16h-18h. Heures lourdes, fatigantes, avec des cinquièmes, qui sont déjà épuisés. Surtout Gabocha, dont les paupières se ferment, et la bouche se crispe en quelque chose de dur, que je ne lui connais pas.
Nous sommes deux enseignants pour ce cours, je l’amène dans le couloir pour comprendre ce qu’il lui arrive. La voix qui tremble et l’eau aux yeux, il me raconte. Problème sur lequel j’ai zéro prise.
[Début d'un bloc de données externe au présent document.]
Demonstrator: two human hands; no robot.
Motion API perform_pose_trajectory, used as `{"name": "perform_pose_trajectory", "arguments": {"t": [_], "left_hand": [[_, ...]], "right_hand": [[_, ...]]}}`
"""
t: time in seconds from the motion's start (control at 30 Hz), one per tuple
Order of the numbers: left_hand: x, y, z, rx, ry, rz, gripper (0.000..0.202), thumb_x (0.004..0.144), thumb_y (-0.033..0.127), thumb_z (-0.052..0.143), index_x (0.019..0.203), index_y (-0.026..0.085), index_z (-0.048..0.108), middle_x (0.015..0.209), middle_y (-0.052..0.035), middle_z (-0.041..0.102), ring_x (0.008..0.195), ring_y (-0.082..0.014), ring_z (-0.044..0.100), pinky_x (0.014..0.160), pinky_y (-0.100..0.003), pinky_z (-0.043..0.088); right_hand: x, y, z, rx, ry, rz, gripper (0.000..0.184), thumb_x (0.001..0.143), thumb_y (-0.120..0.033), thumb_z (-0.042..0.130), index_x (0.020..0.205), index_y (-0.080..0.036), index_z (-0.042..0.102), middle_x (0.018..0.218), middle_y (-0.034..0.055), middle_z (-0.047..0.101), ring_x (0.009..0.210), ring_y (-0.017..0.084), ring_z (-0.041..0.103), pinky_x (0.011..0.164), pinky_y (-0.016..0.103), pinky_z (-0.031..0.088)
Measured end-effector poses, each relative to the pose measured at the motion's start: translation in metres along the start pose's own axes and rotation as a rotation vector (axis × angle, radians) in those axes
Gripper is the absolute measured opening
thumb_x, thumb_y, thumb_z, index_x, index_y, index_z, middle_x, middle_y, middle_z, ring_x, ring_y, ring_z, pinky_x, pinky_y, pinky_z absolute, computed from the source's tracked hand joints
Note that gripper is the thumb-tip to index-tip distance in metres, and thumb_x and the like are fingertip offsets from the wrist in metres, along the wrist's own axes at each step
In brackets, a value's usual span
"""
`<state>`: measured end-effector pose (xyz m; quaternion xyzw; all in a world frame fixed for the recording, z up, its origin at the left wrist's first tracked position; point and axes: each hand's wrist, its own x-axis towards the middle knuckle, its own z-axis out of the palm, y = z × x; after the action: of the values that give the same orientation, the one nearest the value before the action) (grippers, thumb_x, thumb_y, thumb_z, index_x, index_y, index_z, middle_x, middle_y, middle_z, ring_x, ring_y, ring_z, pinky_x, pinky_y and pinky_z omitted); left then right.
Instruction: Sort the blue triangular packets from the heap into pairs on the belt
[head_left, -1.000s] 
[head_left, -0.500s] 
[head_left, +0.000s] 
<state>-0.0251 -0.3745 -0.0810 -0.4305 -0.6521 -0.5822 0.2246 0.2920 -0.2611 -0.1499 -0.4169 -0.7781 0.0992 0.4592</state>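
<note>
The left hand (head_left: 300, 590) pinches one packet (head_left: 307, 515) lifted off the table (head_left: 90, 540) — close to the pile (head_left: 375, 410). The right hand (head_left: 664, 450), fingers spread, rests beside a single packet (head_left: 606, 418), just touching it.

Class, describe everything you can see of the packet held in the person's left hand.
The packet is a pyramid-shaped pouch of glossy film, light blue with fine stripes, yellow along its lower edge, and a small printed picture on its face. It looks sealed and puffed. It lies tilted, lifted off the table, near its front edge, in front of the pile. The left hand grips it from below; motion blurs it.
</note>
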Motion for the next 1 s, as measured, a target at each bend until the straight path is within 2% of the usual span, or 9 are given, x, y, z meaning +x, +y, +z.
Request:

Zéro. Ça bousille sa scolarité, mais, pour le coup, sa scolarité ne peut rien pour l’aider. Problème du dehors, d’une sphère totalement inaccessible. Je balbutie que je suis désolé, que je ne peux rien sauf l’écouter, autant qu’il veut. Lui dit que c’est normal d’en avoir marre, normal de vouloir que la réalité soit autre.
Je suis désemparé, j’ai les mots qui déconnent, je m’entends lui demander ce qu’il aime lire. Il me répond “Cédric” avec sa voix de tout petit garçon. Je lui demande s’il connaît le petit Spirou, ça ressemble un peu, il me dit que non, je lui dresse le portrait de Monsieur Mégot, le prof de sport, et ça le fait rire. Je ne peux absolument rien de plus.

Sept heures dans les godasses et déjà épuisé.

Demain rebelote. Mêmes horaires. Et autant de marathons à effectuer.